With certain types of input signal, such as human speech, are characterized by the dominance of distinct peaks followed by a long decay over time. A majority of the computation is devoted to FIR coefficient update on the long decay portion of the signal, which actually contributed little significance to the actual echo energy. In addition, performing aggressive adaptive filtering on these low energy decays actually causes error in estimation in many types of adaptive FIR filters, e.g. normalized LMS filters, and degrades the overall echo cancellation performance.
Infinite impulse response (IIR) filters, or recursive filters, are implemented forms of pole-zero transfer functions that do not require a long tap delay. Typically, IIR filters are used to numerically mimic very specific echo return paths in which stability of the pole-zero transfer function can be guaranteed during adaptation.
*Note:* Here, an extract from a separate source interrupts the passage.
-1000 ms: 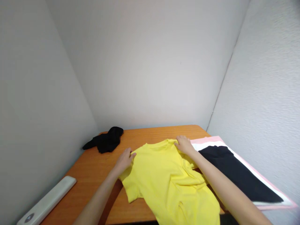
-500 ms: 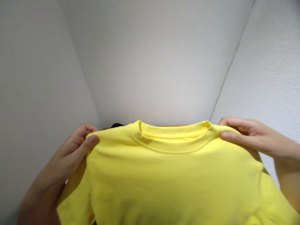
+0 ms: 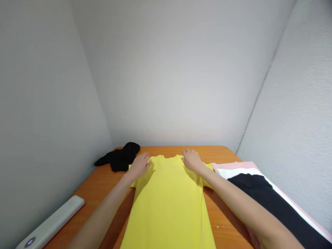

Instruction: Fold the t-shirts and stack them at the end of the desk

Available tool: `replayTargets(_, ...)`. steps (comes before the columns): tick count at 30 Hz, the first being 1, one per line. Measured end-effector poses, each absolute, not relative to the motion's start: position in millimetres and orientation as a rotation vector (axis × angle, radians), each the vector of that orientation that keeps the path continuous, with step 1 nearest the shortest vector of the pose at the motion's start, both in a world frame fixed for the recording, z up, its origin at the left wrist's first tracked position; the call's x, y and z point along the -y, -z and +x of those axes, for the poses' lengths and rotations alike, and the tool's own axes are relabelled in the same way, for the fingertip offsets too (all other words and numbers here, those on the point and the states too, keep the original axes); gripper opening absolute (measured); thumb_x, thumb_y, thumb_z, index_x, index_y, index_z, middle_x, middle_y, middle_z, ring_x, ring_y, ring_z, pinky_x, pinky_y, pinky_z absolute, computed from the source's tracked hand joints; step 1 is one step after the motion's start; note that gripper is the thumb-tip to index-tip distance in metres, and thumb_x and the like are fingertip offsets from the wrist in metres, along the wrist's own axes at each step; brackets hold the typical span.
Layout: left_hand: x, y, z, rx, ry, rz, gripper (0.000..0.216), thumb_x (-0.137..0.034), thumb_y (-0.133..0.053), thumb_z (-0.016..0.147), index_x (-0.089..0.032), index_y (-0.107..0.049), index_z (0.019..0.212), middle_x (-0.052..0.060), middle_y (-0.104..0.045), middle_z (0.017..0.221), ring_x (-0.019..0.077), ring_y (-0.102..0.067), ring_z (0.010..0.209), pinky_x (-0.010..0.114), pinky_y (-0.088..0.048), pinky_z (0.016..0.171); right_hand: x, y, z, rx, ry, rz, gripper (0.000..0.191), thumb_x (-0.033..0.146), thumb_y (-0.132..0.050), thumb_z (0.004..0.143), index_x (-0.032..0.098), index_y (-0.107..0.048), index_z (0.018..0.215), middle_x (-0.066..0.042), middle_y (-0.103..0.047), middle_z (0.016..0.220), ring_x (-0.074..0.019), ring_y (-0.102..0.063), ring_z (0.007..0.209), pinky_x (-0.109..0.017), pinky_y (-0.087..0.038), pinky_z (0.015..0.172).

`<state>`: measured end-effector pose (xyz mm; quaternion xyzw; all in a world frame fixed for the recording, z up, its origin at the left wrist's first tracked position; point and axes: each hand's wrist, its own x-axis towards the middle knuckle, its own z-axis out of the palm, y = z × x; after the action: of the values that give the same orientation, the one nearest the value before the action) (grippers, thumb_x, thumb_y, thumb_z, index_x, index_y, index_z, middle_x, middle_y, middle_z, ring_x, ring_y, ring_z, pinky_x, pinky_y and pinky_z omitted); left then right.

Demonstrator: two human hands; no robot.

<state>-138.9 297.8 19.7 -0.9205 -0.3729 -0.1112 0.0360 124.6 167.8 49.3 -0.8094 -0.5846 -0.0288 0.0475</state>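
Observation:
A yellow T-shirt (image 3: 168,200) lies spread flat on the orange wooden table (image 3: 103,183), collar toward the far wall. My left hand (image 3: 139,165) rests on its left shoulder, fingers flat and slightly apart. On the right shoulder beside the collar lies my right hand (image 3: 191,159), fingers likewise stretched out and pressing the cloth. Neither hand grips anything. Both forearms reach in from the bottom edge over the shirt's sides.
A crumpled black garment (image 3: 119,158) lies at the table's far left corner. A stack of folded clothes, black (image 3: 264,197) over white and pink, sits at the right. A white oblong device (image 3: 52,221) lies at the near left. Grey walls enclose the table.
Half a second ago both hands held the yellow shirt up by its shoulders in front of the camera. Now the shirt lies flat on the table with both hands open on it.

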Motion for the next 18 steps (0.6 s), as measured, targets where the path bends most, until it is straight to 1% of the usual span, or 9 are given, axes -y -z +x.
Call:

In addition, the poles must be properly represented numerically and thus practical embodiments in digital signal processing require a high degree of precision in implementation because small bit errors can cause large filter errors including instability. Methods of adaptation mechanisms are known to those of ordinary skill in the art and are found described in Adaptive Signal Processing, by Bernard Widrow and Samuel D. Stearns, Prentice-Hall, Inc., Englewood Cliffs, N.J. 1985, particularly pages 99-101 and 154-161.
Accordingly, there remains a need for the rapid convergence of an IIR filter and the stability of an FIR filter to be applied to echo cancellation. The present invention, in its several embodiments provides echo cancellation using an adaptive IIR filter and an adaptive FIR filter.